Statistics

The 8 Most Important Statistical Ideas of the Past 50 Years

Explained in simple terms.

Benedict Neo
bitgrit Data Science Publication
9 min readJan 19, 2023

--

Photo by Naser Tamimi on Unsplash

In this article, we will highlight some of the most important statistical ideas that have emerged over the last half-century and explain how they have helped to shape the field of statistics as we know it today.

These eight statistical ideas have profoundly impacted our ability to make sense of complex data sets and draw meaningful insights, from developing new statistical tools and methods to applying these ideas in various fields.

Whether you are a professional statistician, a student of the field, or someone interested in the world of data, this article will provide simple explanations for some of the most important statistical ideas of the past 50 years.

This article was inspired by the paper “What are the most important statistical ideas of the past 50 years?” by Andrew Gelman and Aki Vehtari.

Read till the end for code samples for some of these ideas.

Code for this article → Deepnote

1. Counterfactual causal inference

Counterfactual causal inference is a method for making causal inferences from observational data.

In other words, it is a way of determining the effect of an intervention or treatment on an outcome without the need for a randomized controlled trial.

This is done by comparing the observed outcome with the outcome that would have been observed if the intervention had not been applied.
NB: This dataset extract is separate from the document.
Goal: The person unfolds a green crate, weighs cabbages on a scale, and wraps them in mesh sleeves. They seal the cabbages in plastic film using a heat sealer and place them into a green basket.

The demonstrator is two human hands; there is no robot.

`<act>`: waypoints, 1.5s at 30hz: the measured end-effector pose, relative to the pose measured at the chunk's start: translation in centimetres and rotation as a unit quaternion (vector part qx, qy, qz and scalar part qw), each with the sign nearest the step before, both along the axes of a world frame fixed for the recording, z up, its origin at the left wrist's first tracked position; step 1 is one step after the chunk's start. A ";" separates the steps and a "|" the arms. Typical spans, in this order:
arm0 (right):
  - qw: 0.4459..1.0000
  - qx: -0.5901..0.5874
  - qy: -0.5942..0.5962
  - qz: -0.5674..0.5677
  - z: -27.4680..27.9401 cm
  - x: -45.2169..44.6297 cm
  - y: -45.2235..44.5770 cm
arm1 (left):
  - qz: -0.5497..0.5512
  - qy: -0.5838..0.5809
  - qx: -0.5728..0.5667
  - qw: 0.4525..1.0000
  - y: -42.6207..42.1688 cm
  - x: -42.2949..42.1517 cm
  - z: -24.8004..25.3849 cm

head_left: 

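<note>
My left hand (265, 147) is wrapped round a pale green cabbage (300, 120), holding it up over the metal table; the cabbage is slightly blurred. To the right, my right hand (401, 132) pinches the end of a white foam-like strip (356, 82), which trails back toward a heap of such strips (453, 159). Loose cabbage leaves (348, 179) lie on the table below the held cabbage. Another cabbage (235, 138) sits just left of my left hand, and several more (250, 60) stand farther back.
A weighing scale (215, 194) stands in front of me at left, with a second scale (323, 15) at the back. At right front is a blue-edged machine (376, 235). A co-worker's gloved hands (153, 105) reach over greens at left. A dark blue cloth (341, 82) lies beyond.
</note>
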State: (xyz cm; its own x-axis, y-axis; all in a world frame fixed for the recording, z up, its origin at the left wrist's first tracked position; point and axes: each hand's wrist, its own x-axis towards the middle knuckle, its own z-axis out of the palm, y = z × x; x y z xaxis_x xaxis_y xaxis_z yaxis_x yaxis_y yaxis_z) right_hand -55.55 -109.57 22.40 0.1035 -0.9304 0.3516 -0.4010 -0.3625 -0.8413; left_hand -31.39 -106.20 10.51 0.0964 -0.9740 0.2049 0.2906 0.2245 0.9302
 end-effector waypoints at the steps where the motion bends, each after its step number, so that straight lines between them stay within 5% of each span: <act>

For example, suppose we are interested in the effect of a new drug on blood pressure. We might compare the blood pressure of a group who took the drug with the blood pressure of a similar group of people who did not. We can estimate the drug's effect on blood pressure by comparing these two groups.

Counterfactual causal inference has been developed in various fields, including econometrics, epidemiology, and psychology.

It has allowed researchers to make more precise assumptions about the conditions under which causal inferences can be made and has stimulated the development of new statistical methods for addressing these problems.

2. Bootstrapping & Simulation-based inference

Bootstrapping and simulation-based inference are statistical methods used to make inferences about a population based on a sample.

Bootstrapping is a non-parametric method of resampling that involves drawing random samples from the original data with replacement. This is done to estimate the sampling distribution of a statistic, such as the mean or standard deviation, and to construct confidence intervals for the statistic.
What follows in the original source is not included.